▶ [Provided information]
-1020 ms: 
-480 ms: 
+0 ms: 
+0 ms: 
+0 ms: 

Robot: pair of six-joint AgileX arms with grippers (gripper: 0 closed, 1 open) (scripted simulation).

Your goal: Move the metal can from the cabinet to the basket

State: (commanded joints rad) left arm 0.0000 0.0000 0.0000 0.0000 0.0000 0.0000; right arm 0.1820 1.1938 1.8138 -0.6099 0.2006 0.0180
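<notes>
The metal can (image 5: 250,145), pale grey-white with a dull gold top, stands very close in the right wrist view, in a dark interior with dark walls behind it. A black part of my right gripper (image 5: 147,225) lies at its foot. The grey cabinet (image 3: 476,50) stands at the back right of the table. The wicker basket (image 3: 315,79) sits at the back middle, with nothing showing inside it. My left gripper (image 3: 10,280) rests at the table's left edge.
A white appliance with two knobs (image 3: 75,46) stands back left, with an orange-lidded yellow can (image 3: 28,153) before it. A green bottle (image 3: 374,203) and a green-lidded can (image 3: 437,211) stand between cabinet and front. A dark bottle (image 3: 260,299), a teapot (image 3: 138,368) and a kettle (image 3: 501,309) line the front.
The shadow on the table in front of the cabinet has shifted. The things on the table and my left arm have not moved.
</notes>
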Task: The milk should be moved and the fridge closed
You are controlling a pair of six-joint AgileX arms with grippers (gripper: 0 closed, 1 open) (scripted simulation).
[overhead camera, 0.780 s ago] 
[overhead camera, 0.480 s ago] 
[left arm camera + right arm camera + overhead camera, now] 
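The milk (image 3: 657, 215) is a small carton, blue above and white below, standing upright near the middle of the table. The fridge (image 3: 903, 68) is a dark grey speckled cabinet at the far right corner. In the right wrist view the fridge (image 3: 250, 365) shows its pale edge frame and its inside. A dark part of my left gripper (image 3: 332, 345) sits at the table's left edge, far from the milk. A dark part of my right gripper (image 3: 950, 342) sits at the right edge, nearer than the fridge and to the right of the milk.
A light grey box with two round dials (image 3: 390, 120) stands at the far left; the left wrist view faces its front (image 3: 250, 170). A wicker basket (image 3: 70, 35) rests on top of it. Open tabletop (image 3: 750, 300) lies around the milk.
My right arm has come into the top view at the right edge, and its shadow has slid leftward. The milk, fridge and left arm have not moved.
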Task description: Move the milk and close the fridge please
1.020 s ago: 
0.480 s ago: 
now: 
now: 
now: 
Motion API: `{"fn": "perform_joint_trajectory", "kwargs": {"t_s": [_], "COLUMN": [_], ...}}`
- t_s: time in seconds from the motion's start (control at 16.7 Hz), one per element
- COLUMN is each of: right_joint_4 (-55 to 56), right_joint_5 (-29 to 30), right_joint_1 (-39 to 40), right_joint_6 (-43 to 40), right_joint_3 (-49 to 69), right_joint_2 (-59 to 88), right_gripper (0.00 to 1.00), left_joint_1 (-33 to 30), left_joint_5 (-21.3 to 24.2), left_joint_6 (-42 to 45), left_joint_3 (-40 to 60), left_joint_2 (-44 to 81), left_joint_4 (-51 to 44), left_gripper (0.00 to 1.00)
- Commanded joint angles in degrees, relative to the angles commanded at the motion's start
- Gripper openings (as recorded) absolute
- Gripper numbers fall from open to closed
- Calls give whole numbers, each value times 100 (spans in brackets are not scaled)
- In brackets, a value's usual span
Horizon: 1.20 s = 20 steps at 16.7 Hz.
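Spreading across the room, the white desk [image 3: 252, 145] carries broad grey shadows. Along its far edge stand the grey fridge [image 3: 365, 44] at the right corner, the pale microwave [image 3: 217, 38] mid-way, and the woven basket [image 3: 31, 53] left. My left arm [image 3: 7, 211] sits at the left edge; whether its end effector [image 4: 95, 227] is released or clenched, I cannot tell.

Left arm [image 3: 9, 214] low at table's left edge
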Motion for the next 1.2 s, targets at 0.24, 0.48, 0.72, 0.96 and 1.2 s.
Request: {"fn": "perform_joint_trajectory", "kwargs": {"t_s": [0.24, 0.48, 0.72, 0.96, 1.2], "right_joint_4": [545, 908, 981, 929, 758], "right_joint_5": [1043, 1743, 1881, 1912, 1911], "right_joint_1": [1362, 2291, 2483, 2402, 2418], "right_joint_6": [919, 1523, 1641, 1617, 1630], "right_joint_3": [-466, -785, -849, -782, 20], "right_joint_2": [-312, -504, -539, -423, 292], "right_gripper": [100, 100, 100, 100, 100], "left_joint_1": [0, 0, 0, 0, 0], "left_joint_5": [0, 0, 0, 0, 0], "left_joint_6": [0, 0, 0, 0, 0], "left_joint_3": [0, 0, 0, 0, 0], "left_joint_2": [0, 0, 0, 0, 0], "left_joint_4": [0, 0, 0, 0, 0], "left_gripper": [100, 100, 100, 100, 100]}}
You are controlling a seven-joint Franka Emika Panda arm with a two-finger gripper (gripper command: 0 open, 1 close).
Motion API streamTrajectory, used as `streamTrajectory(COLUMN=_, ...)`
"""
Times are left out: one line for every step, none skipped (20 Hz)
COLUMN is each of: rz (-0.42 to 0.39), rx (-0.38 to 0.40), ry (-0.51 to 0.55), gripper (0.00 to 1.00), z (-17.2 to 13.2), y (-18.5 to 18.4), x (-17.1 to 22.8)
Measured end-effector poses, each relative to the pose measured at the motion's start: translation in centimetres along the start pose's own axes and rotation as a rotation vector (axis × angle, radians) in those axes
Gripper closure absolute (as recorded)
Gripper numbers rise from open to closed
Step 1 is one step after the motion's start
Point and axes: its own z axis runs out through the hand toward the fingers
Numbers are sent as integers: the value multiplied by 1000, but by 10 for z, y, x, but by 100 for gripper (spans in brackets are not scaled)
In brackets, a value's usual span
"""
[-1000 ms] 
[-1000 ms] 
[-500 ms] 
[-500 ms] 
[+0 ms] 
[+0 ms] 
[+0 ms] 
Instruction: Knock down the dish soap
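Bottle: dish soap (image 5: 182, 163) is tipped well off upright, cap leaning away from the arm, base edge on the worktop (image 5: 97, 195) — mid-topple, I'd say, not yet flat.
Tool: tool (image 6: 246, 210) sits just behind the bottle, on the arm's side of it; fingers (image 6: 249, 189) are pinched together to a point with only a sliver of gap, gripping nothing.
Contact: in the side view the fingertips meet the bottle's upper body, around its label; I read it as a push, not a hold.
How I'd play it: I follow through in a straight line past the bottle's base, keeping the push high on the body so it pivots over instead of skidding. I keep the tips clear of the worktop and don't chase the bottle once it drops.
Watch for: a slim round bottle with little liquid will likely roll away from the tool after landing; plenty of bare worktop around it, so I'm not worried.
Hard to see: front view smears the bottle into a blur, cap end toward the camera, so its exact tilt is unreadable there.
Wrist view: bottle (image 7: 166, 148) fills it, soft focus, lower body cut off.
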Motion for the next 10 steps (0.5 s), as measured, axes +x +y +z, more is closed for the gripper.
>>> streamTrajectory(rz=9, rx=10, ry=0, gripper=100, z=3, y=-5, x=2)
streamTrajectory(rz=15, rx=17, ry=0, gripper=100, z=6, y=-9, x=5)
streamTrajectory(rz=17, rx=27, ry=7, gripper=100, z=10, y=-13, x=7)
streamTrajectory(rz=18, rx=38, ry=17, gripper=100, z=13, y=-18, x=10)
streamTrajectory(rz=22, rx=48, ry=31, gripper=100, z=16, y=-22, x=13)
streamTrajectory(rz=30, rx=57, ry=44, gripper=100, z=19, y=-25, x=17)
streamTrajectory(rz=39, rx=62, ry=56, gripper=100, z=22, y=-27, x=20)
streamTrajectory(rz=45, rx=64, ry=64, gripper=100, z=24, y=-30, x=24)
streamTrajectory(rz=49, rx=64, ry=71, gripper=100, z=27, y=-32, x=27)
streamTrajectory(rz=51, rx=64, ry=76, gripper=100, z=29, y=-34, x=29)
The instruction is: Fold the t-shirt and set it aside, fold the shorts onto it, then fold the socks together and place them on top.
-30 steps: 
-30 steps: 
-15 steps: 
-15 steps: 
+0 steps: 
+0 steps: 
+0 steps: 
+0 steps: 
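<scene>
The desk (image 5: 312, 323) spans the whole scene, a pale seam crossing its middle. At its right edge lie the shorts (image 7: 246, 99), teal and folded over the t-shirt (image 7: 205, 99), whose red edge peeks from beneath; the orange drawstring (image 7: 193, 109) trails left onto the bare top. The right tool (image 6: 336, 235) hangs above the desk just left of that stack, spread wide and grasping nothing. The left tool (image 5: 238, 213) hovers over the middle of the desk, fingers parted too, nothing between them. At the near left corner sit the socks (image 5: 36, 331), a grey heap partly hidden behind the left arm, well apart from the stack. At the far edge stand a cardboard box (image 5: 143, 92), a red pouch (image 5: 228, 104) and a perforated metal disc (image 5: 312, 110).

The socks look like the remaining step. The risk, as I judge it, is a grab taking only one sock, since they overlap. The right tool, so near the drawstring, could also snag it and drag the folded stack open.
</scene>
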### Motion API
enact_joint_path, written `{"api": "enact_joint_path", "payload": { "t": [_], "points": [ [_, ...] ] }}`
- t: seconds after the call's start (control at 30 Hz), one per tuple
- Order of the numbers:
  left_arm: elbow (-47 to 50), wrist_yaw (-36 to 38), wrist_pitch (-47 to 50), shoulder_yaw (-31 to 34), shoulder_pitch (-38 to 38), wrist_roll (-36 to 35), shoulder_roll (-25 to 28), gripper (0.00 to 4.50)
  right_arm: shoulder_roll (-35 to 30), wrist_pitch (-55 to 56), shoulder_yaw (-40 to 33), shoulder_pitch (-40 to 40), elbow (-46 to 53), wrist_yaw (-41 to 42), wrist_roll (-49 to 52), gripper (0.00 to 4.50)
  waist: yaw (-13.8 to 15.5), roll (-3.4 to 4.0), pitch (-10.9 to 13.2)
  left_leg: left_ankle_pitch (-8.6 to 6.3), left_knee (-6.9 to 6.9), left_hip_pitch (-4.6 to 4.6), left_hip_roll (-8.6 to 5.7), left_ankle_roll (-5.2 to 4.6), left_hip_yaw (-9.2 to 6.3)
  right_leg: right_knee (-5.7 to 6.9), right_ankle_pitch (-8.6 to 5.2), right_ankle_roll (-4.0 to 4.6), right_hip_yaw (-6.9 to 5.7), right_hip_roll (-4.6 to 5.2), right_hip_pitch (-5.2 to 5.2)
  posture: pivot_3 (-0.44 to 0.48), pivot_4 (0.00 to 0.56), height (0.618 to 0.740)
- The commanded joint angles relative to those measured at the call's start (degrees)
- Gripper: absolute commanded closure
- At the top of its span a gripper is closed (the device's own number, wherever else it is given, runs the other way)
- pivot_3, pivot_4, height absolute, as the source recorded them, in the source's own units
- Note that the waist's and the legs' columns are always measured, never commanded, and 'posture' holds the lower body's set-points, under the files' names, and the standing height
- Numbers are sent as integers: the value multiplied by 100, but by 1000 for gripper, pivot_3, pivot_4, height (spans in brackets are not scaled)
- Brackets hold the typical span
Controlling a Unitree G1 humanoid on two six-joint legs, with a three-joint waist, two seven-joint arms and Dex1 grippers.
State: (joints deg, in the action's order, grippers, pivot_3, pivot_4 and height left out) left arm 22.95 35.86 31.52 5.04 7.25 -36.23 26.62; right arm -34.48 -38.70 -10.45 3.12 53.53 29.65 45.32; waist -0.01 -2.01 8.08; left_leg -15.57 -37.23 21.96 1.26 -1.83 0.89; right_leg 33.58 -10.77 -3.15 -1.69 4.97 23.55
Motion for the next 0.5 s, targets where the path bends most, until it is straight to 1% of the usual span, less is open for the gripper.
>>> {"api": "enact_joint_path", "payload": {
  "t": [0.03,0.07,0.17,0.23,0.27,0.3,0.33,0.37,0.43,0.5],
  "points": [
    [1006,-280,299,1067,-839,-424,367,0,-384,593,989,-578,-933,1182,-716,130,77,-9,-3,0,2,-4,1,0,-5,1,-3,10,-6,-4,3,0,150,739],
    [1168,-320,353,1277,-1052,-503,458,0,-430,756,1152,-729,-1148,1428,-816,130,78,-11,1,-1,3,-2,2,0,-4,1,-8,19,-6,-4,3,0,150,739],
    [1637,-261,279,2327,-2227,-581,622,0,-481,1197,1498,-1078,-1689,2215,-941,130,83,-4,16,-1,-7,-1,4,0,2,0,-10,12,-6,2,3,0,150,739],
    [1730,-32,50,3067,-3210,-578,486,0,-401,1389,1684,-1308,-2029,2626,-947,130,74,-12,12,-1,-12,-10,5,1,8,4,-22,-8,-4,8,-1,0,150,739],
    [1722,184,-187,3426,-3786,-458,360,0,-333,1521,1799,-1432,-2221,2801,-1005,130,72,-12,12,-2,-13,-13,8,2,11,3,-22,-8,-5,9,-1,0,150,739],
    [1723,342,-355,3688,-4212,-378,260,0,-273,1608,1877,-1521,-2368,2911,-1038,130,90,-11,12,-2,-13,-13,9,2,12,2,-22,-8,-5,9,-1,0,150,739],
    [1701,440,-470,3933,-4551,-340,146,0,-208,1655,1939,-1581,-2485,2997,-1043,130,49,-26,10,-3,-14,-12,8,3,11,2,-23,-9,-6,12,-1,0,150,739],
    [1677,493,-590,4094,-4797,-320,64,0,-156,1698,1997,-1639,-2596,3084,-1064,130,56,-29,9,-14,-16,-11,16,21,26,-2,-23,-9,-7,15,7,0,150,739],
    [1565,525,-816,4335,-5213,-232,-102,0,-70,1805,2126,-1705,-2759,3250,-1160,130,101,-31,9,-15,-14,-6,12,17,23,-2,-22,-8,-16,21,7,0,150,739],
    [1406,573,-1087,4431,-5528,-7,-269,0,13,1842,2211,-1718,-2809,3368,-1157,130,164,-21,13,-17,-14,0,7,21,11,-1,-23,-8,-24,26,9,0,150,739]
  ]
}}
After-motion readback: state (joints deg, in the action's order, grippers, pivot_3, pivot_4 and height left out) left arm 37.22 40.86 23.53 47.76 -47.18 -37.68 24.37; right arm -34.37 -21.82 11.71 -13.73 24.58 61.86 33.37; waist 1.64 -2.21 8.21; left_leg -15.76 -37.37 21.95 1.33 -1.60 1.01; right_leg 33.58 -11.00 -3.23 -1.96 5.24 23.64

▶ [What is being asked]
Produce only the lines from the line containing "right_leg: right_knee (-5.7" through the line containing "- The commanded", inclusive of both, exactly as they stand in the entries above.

▶ [Response below]
  right_leg: right_knee (-5.7 to 6.9), right_ankle_pitch (-8.6 to 5.2), right_ankle_roll (-4.0 to 4.6), right_hip_yaw (-6.9 to 5.7), right_hip_roll (-4.6 to 5.2), right_hip_pitch (-5.2 to 5.2)
  posture: pivot_3 (-0.44 to 0.48), pivot_4 (0.00 to 0.56), height (0.618 to 0.740)
- The commanded joint angles relative to those measured at the call's start (degrees)

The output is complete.